Leading the flock across the desert, he came to Horeb,
the mountain of God.
There an angel of the LORD appeared to Moses in fire
flaming out of a bush.
As he looked on, he was surprised to see that the bush,
though on fire, was not consumed.
So Moses decided,
“I must go over to look at this remarkable sight,
and see why the bush is not burned.”

When the LORD saw him coming over to look at it more closely,
God called out to him from the bush, AMoses! Moses!”
He answered, “Here I am.”
God said, “Come no nearer!
Remove the sandals from your feet,
for the place where you stand is holy ground.
I am the God of your fathers, “ he continued,
“the God of Abraham, the God of Isaac, the God of Jacob.”
Moses hid his face, for he was afraid to look at God.
But the LORD said,
“I have witnessed the affliction of my people in Egypt
and have heard their cry of complaint against their slave drivers,
so I know well what they are suffering.
Therefore I have come down to rescue them
from the hands of the Egyptians
and lead them out of that land into a good and spacious land,
a land flowing with milk and honey.”

Moses said to God, “But when I go to the Israelites
and say to them, ‘The God of your fathers has sent me to you,’
if they ask me, ‘What is his name?’ what am I to tell them?”
God replied, “I am who am.”
Then he added, “This is what you shall tell the Israelites:
I AM sent me to you.”

God spoke further to Moses, “Thus shall you say to the Israelites:
The LORD, the God of your fathers,
the God of Abraham, the God of Isaac, the God of Jacob,
has sent me to you.

“This is my name forever;
thus am I to be remembered through all generations.”


Clearly God is good.
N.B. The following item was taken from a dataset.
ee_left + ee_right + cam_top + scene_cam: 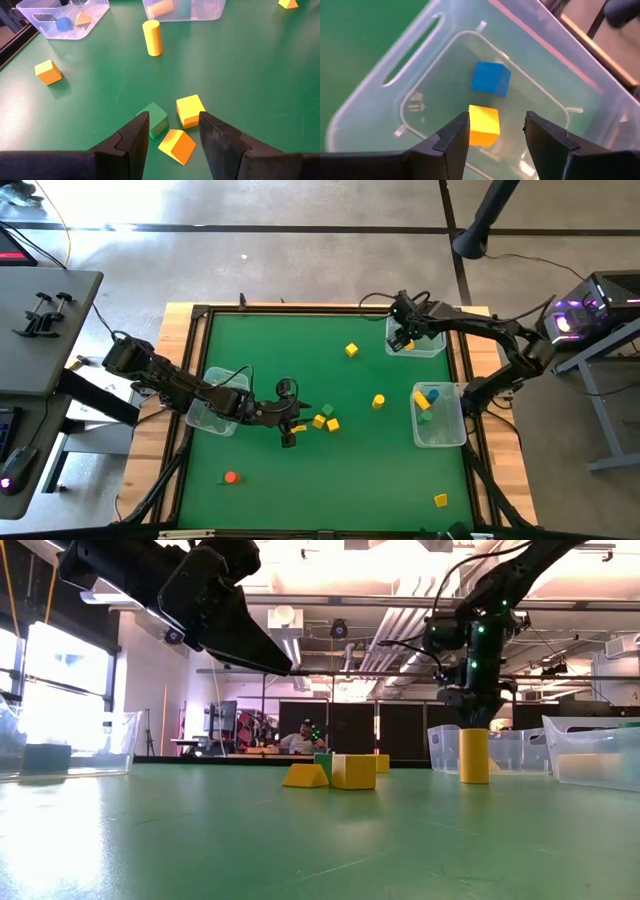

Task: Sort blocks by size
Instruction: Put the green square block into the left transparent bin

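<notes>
A green-topped desk (300, 370) with a raised wooden border stands on a grey concrete floor; the low view looks across it into a workshop where a seated person (303, 740) shows far behind. Three clear bins sit near the edges: one at the left side (215, 412), one in the far right corner (432, 345) and one along the right side (440, 425). The left pincer (290, 423) hovers low over mid-desk, fingers spread and holding nothing, above a small cluster of blocks: a green block (156, 119), a yellow cube (190, 110) and a yellow wedge (177, 145) lying close together. Open green surface surrounds the cluster. A yellow cylinder (378, 401) stands upright to its right, a yellow cube (351, 350) lies farther back, an orange-red piece (231, 477) sits near the front left, and a yellow piece (440, 500) rests near the front right edge. The right pincer (403, 338) hangs over the far right corner bin, fingers apart and empty, above a blue cube (490, 78) and a yellow cube (483, 124) resting on that bin's floor. The right-side bin holds blue, yellow and green pieces.
</notes>
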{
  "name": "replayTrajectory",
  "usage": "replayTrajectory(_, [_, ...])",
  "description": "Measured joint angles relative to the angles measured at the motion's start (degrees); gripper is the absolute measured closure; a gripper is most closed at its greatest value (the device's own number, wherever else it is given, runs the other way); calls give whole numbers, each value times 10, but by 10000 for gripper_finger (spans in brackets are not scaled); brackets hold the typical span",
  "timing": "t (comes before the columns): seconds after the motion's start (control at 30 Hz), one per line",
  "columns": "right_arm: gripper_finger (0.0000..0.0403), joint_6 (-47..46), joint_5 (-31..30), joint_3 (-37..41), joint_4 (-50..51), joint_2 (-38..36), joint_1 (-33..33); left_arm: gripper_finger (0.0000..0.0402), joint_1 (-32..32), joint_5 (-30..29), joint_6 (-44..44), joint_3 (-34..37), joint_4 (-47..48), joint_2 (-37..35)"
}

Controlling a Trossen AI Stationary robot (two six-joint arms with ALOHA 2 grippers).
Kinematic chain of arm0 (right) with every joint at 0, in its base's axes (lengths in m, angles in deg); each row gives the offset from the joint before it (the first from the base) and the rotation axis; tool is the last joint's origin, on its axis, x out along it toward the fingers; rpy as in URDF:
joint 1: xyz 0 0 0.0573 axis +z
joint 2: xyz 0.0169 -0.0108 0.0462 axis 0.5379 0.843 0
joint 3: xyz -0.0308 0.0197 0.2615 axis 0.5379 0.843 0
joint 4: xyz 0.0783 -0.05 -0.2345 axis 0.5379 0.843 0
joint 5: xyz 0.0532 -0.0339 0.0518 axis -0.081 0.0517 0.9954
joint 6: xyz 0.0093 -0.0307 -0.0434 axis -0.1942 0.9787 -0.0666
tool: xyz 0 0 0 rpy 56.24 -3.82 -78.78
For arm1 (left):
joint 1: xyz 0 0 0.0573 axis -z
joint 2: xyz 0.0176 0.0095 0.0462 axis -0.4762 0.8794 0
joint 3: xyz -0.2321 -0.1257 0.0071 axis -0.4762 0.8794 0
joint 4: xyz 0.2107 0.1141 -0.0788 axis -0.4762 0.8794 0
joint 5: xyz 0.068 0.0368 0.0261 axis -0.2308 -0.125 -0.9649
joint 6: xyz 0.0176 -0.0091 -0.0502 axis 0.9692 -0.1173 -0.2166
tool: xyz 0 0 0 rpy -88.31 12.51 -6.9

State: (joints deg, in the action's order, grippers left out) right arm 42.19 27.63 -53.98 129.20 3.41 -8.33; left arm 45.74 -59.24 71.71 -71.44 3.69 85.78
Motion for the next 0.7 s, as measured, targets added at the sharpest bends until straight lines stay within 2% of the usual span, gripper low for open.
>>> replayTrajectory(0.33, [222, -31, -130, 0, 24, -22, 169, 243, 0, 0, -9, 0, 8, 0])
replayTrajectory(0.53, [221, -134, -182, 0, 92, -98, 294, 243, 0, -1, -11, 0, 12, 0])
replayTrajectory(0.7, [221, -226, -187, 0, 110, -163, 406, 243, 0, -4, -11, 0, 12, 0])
Clearly He has given us His name. Clearly this is better than bondage. But that doesn't resolve the problem of still "feeling" this despair. And boy can I have a pity party in my head when I want to.
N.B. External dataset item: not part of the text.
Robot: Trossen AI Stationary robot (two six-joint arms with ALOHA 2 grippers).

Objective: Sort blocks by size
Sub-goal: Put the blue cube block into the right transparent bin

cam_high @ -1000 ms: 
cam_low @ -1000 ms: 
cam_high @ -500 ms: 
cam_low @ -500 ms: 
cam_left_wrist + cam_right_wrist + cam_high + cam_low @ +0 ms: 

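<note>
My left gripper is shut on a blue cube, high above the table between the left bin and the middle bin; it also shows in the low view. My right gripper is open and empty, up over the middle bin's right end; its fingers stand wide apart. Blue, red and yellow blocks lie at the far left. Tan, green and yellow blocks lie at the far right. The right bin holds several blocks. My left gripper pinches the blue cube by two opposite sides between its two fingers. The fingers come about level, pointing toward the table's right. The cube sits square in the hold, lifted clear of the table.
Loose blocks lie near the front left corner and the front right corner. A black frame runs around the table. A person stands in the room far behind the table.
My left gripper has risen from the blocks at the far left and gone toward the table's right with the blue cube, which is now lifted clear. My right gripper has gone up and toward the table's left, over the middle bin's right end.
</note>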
So I went through this period of total darkness, followed by a period of repentance because I realized that this was wrong- but in which I still didn't recognize His goodness in my heart of hearts. No progress.

Then along came lent, and I prayed about it and felt that I should be responding by removing the one thing that I kept doing that I kept bringing to the confessional: Complaining. I resolved to stop complaining and just offer up whatever was bothering me. And I did.
But even though I wasn't complaining, I certainly didn't feel that I was walking in any kind of "close" relationship with God. I felt rejected by Him, and certainly defeated, particularly when Peter and I had been praying so much about certain things for our family and our prayers seemed to just hit a brick wall.
What was going on?

Something inspired me to pick up a book on Spiritual Warfare-- a book I hadn't read before but one that I had been meaning to glance over for a while. And I did. And it was as if everything fell into place. And even though I had been certain the book would be another protestant attempt to mass market spritual warfare for the spiritually unprepared, I read the entire thing in like, two hours, and was pleasantly surprised.
So surprised, in fact, that a layer of my pride was stripped right out from under me as I recognized that for months now I'd been so caught up in my Carmelite and wifely DUTIES and in accepting that suffering was redemptive that I had TOTALLY missed the part of the Gospel where God sends His Holy Spirit to be with me. This was why I had been floundering so much: I was trying to take on all these battles without the Holy Spirit's ACTUAL guidance, since I had become so prideful that I felt that I knew what the Holy Spirit was going to do next in each situation I was encountering. I didn't seek Him for answers to how to proceed in my battles, I just told Him: "This is a battle, again. I know what to do. Why aren't you helping me?" When I was met with silence, I would convince myself that the battle was won anyways, because I was still in communication with Him. But kinda like how I get mad when my husband watches YouTube WHILE listening to my innermost thoughts, I was doing the same thing to God. I refused to stop and LISTEN to Him because I felt I knew Him so well that I already knew what He would tell me to do.
Duh.

This book, The Women's Guide to Spiritual Warfare, was a great crash course in remembering to let GOD LEAD. It was, in fact, the thing I'd been missing all this time and the reason I kept wanting to go back to my protestant friends for prayer when I felt defeated instead of allowing GOD to work through my Catholic friends (yep, I did that too :P)
Don't get me wrong, there's nothing wrong with asking my protestant friends to pray, it's just that I wasn't trusting that my Catholic friends were "storming heaven" with power, if you know what I mean. Of course they were. And how dare I make fun of , say, pentacostals who say you aren't saved if you don't speak in tongues, if I wasn't trusting that the Holy Spirit could operate in ALL situations, not just the ones where the miraculous gifts were operating. In other words, I was just as bad as anyone who asked God for "signs and wonders." God is there, signs and wonders or not.
Jesus Himself said that the only sign we were promised was the sign of Jonah-- that He would raise from the dead after three days. Hellooooooo, Barbie. Wake up!
So, having read the book and being filled with a sense of remorse for just how stinking prideful I can be, I basically just fell on my face. And God was there and He gave me just what I needed: a firm discipline peppered with unconditional love. Wow.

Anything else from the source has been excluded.